By Amy Butler
Early in my pastoral work I found myself in the middle of an intense season of transformation and conflict at my church. I wasn’t prepared for the dynamics I faced then; really, nobody at church knew quite what to do with the ongoing and painful situation.
In desperation, church leadership called in a coach, whose first order of business, he told us, was to meet with the pastor to provide support in this stressful time. When we sat down for that meeting the first thing he said was, “How is your relationship with God these days?”
The question hit hard and deep and I immediately responded: “I don’t think I believe in God anymore.” The coach immediately said: “Don’t ever say that again. You’re the pastor and that kind of comment is not appropriate in church.” I heard his message loud and clear: church should never be a place where you ask questions and it should certainly never be a place where you wonder out loud if God even exists.
After that, I fired him.
I remembered this conversation over the holiday, when my college sophomore son came home to visit. After his first semester away last year he’d come home knowing most everything (though he would say he was pretty sure he knew everything before he left for college), and that has only continued into his sophomore year.
Among the things about which he’s sure he knows everything are: how to have the perfect romantic relationship, how the dynasties of ancient China have impacted our political system, and how the whole concept of the existence of God is ridiculous.
Learning as I am to know and relate to an adult who I can still picture toddling around in diapers is a process for me. Part of that, I’m guessing, is honoring his convictions as they appear and shift and express themselves in his fledgling adult life.
And I can do this most of the time, especially as those convictions relate to dynasties of ancient China. But we ran into a bit of a conflict when the subject of Christmas Eve worship arose.
I asked my son to attend the service with the rest of us, but he demurred. He doesn’t believe in God anymore, he reminded me. What was the point of attending church? He continued: “The church is a place filled with hypocrites who behave badly but say they believe in God. Since I don’t believe in God anymore, I don’t belong there.”
And so we left for church that night without him, my powers of persuasion ineffectual in the face of a broken, damaged and damaging institution claiming to represent God and sending a message that right doctrine is the litmus test for inclusion in the community. If you can’t tow the party line, if you have questions and doubts, if you don’t think you believe anymore, then you don’t belong.
But what about the space we all need for the human struggle of reaching and finding and giving up and hoping and maybe trying one more time in the ongoing search for God?
I think that the faith of my childhood, that faith that was neatly encapsulated in a two-sentence sinner’s prayer prayed at an exact time and place that instantaneously and transactionally changed me into someone who never has doubts again, has not held true in my own experience. On this journey of looking for God I’ve experienced instead: tentative hope, dark doubt, bright epiphanies, and even some days when I don’t know if I believe in God anymore.
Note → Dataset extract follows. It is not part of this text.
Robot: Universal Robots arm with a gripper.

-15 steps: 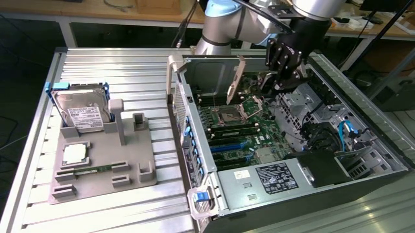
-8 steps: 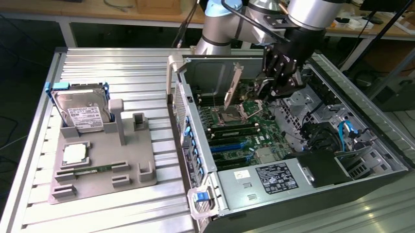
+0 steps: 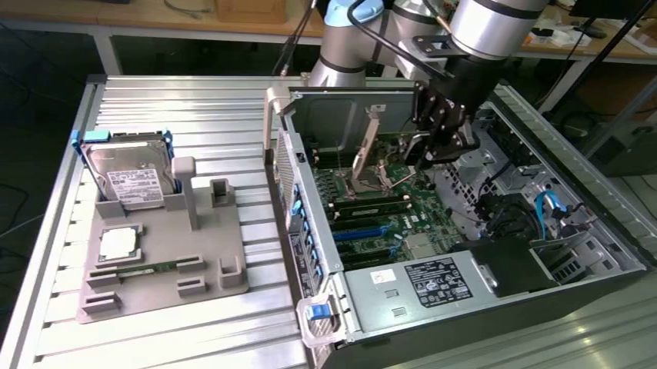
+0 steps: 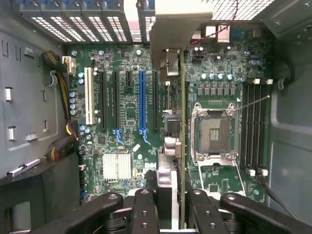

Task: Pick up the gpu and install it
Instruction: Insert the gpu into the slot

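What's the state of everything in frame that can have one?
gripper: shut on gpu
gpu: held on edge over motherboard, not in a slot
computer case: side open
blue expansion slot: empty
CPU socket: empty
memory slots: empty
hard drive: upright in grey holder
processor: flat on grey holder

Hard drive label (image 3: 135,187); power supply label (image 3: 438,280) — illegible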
In the healed and healthy place that my congregation occupies now, in fact, we welcome many people whose faith has been tarnished, if not almost completely dismantled, often by the institutional church. They don’t know if they believe in God anymore. And they are welcomed and loved and honored as individuals honestly grappling with questions we can never fully answer anyway.
Along with the sure convictions held by some of us, all of these questions and more are part of the human journey to know and to live in relationship with the divine. Even not believing in God anymore. And I think all of these questions and doubts belong in church, the very human community of faith seekers that (let’s review) is not God.
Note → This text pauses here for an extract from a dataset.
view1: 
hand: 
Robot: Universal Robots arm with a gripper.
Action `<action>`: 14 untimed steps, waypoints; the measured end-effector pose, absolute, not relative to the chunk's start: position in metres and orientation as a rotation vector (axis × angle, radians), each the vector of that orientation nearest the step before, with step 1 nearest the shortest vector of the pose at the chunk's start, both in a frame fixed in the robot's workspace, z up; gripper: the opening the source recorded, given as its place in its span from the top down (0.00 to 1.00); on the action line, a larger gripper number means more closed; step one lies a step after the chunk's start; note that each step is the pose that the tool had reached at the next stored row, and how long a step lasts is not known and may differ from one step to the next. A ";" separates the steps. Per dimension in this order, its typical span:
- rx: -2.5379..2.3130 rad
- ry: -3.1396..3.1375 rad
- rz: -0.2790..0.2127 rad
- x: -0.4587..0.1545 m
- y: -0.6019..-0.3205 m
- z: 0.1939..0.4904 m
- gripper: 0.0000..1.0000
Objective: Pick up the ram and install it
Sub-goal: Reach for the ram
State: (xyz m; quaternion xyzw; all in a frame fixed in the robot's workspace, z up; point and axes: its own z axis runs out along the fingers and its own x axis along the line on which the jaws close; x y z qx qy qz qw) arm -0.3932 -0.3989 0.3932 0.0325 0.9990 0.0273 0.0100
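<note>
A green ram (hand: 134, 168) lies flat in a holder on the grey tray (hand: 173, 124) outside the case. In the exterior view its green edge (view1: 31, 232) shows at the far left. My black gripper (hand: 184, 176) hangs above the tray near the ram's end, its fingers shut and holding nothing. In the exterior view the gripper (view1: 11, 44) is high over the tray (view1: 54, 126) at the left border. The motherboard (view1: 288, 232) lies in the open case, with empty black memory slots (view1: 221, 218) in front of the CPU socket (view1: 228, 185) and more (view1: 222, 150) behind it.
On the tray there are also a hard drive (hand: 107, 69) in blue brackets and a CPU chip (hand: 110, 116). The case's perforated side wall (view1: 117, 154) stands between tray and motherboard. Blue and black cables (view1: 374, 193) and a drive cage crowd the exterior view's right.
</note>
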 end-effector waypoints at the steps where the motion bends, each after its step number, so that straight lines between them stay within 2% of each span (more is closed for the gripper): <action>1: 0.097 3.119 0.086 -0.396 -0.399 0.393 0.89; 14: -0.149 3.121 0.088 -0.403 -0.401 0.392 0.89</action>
I thought as I drove down to church on Christmas Eve that I should have told my son that people who don’t believe in God anymore are welcome at church. They are welcome to ask big, hard questions, to raise painful doubts, to challenge long-held assumptions.
They are welcome.
He is welcome.
But I didn’t say that; I only felt grief at the ways in which the very real failure of human community can cut us off from any accessible understanding of God and even from each other.
Christmas Eve. The service always touches me, even though I’m usually working. There’s something beautiful and moving about renewing our hope that the birth of a baby, that unlikely expression of God’s love for the world, might help us find our way back to God.
And I felt it again that night as I looked out over my flawed and faithful congregation and my eyes landed on a face I have loved since before he was toddling around in diapers, my kid who doesn’t think he believes in God anymore but who decided that he’d come to church that night after all.
And when he did, there was a place for him.